Hello,
This is my first post here so I am sorry if this is in the wrong place!
I am looking to build a bike repair stand out of mild box steel. I think I need to make it out of 40x40x3mm box steel.
If I have done my calculations correctly I think a 1.6M length can hold 20.96kg.
I have drawn a very rudimentary sketch of the product on my iPad, to demonstrate the lengths etc.
Generally speaking a Full world cup DH bike is around 17.7kg, this stand won't be holding more than that so I would say that is the weight it needs to hold.
I would really appreciate if someone could help me work out if the piece was mig welded together would the product hold the bike?
IMG_0060.jpg
Thanks
Chris
Hi Chris,
Welcome to the forum and this is the correct place for your question, but we are not too rigid on which Forum anyway.
Is the stand when in use, to be static? As in, not mounted on the rear of your car etc. If it is just for working on the bike in the shop or at the track, then without even calculating anything, I would say get the hacksaw and mig-welder out.

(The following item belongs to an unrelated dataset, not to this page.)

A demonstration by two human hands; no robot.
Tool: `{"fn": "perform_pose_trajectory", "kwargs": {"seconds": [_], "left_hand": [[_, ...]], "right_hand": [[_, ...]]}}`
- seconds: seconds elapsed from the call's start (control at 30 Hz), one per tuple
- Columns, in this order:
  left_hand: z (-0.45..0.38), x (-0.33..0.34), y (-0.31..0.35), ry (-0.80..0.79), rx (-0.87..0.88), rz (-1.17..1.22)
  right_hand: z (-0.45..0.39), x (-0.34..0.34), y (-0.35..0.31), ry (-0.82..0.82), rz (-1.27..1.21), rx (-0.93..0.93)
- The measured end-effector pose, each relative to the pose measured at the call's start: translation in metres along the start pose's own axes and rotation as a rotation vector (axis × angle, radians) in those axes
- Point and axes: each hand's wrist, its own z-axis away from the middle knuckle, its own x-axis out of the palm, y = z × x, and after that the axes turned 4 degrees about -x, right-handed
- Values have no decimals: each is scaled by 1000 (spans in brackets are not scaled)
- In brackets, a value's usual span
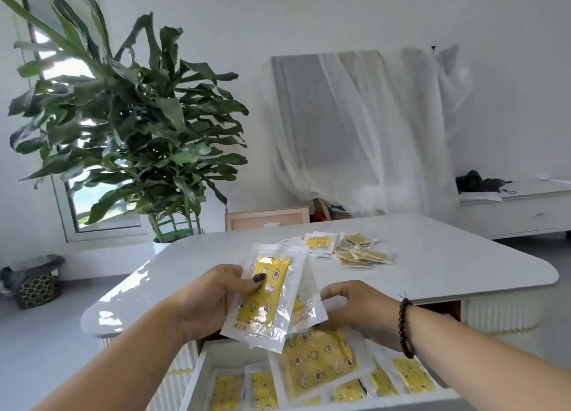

If there are going to be "bounce" loads, then maybe a few gussets would be a good idea at the tube connections.
Thanks for the quick reply!
This is just going to be a static stand for the workshop. Im sure that it will take the weight as I have built one out of wood and a microphone stand and that holds by bike!
It is for my GCSE project so I felt that I needed to prove that it will hold it rather than just using previous experience that it will!
What is GCSE? Is it an educational program? Is it one in which you are expected to know how to do the necessary calculations for your project? I'm really asking if this a class assignment.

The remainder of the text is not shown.